# PROBLEM
In this exercise, the data must be written out exactly.

# EXERCISE DATA
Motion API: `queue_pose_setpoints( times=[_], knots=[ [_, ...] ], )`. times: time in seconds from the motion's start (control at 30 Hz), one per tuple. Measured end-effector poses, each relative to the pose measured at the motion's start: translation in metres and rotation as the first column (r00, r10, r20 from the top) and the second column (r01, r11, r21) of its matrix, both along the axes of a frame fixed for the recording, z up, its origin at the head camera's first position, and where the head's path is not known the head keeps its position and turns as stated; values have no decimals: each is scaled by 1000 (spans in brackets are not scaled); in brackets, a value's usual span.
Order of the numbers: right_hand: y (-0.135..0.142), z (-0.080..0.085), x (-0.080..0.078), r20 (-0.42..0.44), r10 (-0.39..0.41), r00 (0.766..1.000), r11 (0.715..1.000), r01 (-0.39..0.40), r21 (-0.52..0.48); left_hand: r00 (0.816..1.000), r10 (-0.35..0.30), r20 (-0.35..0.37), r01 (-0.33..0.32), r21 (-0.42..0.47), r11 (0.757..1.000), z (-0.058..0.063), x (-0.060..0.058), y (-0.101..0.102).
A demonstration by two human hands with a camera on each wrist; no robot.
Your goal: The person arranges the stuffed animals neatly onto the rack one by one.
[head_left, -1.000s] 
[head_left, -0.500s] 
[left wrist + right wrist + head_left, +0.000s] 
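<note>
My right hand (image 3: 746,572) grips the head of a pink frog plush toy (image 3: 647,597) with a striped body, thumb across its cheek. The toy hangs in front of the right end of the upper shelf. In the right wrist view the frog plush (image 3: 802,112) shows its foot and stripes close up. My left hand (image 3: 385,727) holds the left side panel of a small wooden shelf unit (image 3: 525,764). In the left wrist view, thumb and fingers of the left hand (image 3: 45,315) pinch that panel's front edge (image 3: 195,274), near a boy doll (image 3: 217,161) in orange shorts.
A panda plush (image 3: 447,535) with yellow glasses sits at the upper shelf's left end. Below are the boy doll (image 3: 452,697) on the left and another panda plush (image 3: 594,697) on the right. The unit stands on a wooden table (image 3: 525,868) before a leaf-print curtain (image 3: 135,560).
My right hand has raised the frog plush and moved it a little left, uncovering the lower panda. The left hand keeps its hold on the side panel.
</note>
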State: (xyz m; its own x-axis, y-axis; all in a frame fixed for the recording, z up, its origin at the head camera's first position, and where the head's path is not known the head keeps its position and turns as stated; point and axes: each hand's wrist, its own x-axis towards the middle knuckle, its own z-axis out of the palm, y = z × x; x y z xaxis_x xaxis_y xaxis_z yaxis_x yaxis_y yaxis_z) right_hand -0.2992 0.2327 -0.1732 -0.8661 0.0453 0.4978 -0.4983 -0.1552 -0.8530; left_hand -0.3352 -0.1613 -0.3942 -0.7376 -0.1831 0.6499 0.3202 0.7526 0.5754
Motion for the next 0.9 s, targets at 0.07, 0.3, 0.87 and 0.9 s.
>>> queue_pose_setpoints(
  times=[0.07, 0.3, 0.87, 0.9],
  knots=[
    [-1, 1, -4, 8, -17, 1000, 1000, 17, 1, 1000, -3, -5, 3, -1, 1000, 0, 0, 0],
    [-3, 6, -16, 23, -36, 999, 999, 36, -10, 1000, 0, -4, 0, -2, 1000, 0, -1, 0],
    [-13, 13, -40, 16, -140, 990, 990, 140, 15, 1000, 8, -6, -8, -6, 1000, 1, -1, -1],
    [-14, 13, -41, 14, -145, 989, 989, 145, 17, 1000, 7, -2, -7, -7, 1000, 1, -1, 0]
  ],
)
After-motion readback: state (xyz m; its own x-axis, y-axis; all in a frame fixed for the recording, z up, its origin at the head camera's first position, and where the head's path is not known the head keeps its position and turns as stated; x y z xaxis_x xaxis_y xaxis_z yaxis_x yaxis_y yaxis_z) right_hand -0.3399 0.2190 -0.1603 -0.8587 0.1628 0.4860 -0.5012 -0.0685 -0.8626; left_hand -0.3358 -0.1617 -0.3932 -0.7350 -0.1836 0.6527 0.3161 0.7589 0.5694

# EXERCISE RESULT
Motion API: `queue_pose_setpoints( times=[_], knots=[ [_, ...] ], )`. times: time in seconds from the motion's start (control at 30 Hz), one per tuple. Measured end-effector poses, each relative to the pose measured at the motion's start: translation in metres and rotation as the first column (r00, r10, r20 from the top) and the second column (r01, r11, r21) of its matrix, both along the axes of a frame fixed for the recording, z up, its origin at the head camera's first position, and where the head's path is not known the head keeps its position and turns as stated; values have no decimals: each is scaled by 1000 (spans in brackets are not scaled); in brackets, a value's usual span.
Order of the numbers: right_hand: y (-0.135..0.142), z (-0.080..0.085), x (-0.080..0.078), r20 (-0.42..0.44), r10 (-0.39..0.41), r00 (0.766..1.000), r11 (0.715..1.000), r01 (-0.39..0.40), r21 (-0.52..0.48); left_hand: r00 (0.816..1.000), r10 (-0.35..0.30), r20 (-0.35..0.37), r01 (-0.33..0.32), r21 (-0.42..0.47), r11 (0.757..1.000), z (-0.058..0.063), x (-0.060..0.058), y (-0.101..0.102).
A demonstration by two human hands with a camera on each wrist; no robot.
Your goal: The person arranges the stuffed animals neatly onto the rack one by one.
[head_left, -1.000s] 
[head_left, -0.500s] 
[left wrist + right wrist + head_left, +0.000s] 
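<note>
My right hand (image 3: 746,572) grips the head of a pink frog plush toy (image 3: 647,597) with a striped body, thumb across its cheek. The toy hangs in front of the right end of the upper shelf. In the right wrist view the frog plush (image 3: 802,112) shows its foot and stripes close up. My left hand (image 3: 385,727) holds the left side panel of a small wooden shelf unit (image 3: 525,764). In the left wrist view, thumb and fingers of the left hand (image 3: 45,315) pinch that panel's front edge (image 3: 195,274), near a boy doll (image 3: 217,161) in orange shorts.
A panda plush (image 3: 447,535) with yellow glasses sits at the upper shelf's left end. Below are the boy doll (image 3: 452,697) on the left and another panda plush (image 3: 594,697) on the right. The unit stands on a wooden table (image 3: 525,868) before a leaf-print curtain (image 3: 135,560).
My right hand has raised the frog plush and moved it a little left, uncovering the lower panda. The left hand keeps its hold on the side panel.
</note>
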State: (xyz m; its own x-axis, y-axis; all in a frame fixed for the recording, z up, its origin at the head camera's first position, and where the head's path is not known the head keeps its position and turns as stated; point and axes: each hand's wrist, its own x-axis towards the middle knuckle, its own z-axis out of the palm, y = z × x; x y z xaxis_x xaxis_y xaxis_z yaxis_x yaxis_y yaxis_z) right_hand -0.2992 0.2327 -0.1732 -0.8661 0.0453 0.4978 -0.4983 -0.1552 -0.8530; left_hand -0.3352 -0.1613 -0.3942 -0.7376 -0.1831 0.6499 0.3202 0.7526 0.5754
Motion for the next 0.9 s, targets at 0.07, 0.3, 0.87 and 0.9 s.
>>> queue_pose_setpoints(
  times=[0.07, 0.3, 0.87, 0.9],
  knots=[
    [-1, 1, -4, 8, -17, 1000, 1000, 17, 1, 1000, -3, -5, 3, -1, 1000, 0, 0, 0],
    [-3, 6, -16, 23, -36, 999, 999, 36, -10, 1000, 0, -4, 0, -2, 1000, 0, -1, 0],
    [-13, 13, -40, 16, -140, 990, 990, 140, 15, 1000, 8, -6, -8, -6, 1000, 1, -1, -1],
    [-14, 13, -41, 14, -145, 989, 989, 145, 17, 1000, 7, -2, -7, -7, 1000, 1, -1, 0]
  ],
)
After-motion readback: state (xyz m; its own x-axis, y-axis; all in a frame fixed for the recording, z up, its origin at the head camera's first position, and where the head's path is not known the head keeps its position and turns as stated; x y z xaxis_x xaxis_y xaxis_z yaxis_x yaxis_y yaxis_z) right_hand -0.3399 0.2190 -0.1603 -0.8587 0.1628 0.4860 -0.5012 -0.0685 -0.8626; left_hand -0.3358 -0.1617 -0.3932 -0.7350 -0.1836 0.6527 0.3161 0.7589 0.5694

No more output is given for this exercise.